Šarčević et al. [6] examined changes in allele frequencies at nine SSR loci in the M3S maize population after two cycles of RS and found significant changes in allele frequencies at four loci. In some previous studies, including Šarčević et al. [6], genetic changes in populations under RS were assessed by comparing the starting (base) populations and the advanced populations developed through a certain number of selection cycles. However, according to Coque and Gallais [12], the main problem to solve when studying more than one selection cycle is to test whether allelic frequency changes are due to selection or genetic drift. To obtain a better insight into the genetic changes of a population under RS, it would be useful to monitor the effects of selection at the molecular level from cycle to cycle. In the present study, we examined the M3S maize population at the molecular level after four cycles of RS by monitoring the selection response in each single cycle of selection using 38 SSR markers. The objectives of the study were (1) to investigate changes in allele frequencies in the population due to the effects of random genetic drift and selection and (2) to investigate population structure concerning the partitioning of genetic variation among and within cycle populations and concerning the Hardy–Weinberg (HW) disequilibrium at individual loci and linkage disequilibrium (LD) between pairs of loci within cycle populations.

2. Materials and Methods

2.1. Development of M3S Cycle Populations

The Maksimir 3 Synthetic (M3S) cycle 0 population (C0) was developed by intermating 12 maize inbred lines, whose origin traces back to several landraces and open-pollinated varieties from different regions of former Yugoslavia [26]. Four cycles of intrapopulation recurrent selection (RS), primarily for grain yield, were conducted in the M3S (Figure 1, Table S1).

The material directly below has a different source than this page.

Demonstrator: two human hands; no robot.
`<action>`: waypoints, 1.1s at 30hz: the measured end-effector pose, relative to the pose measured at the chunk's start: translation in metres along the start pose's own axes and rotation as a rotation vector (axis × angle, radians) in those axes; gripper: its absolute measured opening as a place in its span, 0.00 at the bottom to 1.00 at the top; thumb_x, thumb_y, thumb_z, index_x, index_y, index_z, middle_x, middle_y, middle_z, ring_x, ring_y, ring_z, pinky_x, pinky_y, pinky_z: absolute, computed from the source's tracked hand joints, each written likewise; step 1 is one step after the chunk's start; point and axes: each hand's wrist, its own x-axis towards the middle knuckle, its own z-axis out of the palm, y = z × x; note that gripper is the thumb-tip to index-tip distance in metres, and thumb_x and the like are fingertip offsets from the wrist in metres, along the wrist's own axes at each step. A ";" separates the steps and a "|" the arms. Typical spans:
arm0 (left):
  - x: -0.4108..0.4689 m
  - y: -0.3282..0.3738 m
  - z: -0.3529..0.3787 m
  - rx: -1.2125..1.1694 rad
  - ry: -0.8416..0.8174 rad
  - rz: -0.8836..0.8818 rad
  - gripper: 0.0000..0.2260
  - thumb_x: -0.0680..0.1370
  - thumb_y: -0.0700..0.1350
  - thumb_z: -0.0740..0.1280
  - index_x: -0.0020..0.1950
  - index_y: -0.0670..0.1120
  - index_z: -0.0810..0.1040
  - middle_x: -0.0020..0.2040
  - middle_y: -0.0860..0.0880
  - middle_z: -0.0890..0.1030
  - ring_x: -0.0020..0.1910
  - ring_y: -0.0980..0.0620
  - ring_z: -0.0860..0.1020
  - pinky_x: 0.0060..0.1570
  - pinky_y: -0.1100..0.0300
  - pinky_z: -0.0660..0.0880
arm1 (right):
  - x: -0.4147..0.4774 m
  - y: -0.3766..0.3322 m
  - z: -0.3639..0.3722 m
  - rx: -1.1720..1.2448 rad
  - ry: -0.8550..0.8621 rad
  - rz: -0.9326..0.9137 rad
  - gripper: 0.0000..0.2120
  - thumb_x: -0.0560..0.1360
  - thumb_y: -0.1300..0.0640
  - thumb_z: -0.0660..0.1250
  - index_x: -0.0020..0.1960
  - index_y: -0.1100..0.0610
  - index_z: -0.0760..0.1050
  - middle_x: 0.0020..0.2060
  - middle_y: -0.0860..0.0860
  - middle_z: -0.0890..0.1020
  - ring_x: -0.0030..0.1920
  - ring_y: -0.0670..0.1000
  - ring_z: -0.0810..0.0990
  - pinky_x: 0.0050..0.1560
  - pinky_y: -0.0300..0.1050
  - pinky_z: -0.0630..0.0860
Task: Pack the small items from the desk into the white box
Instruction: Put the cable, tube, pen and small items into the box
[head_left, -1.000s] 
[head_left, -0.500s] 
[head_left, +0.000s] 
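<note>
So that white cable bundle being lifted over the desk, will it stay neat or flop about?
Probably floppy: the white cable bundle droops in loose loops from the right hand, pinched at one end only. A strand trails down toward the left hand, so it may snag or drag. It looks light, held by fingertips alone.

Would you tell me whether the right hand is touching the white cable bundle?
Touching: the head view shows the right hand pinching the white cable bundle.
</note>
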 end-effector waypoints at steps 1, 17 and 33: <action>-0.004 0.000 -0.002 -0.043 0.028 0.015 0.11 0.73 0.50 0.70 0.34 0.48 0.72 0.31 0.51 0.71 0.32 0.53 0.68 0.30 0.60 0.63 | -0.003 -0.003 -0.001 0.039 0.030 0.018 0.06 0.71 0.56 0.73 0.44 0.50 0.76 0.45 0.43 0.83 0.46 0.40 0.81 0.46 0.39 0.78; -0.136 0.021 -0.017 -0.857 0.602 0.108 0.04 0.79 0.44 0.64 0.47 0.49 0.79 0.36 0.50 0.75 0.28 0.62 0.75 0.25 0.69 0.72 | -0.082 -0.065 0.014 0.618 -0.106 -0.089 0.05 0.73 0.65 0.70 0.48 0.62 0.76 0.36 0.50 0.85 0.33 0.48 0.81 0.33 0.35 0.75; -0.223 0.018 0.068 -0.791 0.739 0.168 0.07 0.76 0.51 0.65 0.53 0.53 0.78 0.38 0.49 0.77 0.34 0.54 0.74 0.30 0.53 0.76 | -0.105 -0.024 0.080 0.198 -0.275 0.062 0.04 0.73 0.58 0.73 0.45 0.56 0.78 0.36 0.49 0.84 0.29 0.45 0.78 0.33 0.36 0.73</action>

In the first cycle, two-stage S1-S2 selection was performed with emphasis on disease resistance (Setosphaeria turcica and Colletotrichum graminicola (Ces) GW Wils) among S1 progenies and grain yield among S2 progenies resulting in the C1 population. In the second cycle, selection for higher grain yield was conducted among S1 progenies, resulting in the C2 population. In the third cycle, two selection methods, including evaluation of S1 and full-sib (FS) progenies, were conducted simultaneously to improve grain yield, resulting in two C3 populations, C3S1 and C3FS, respectively. The low response to selection observed in the C3S1 population [29] led to the fourth cycle of selection starting from the C3FS population, in which S1 progenies were evaluated simultaneously at low nitrogen fertilization (0 kg N ha⁻¹) and high nitrogen fertilization (150 kg N ha⁻¹), resulting in two C4 populations, C4N0 and C4N150, respectively. Details of the experimental procedures used in population synthesis and the four selection cycles have been described previously [26,29,30,31].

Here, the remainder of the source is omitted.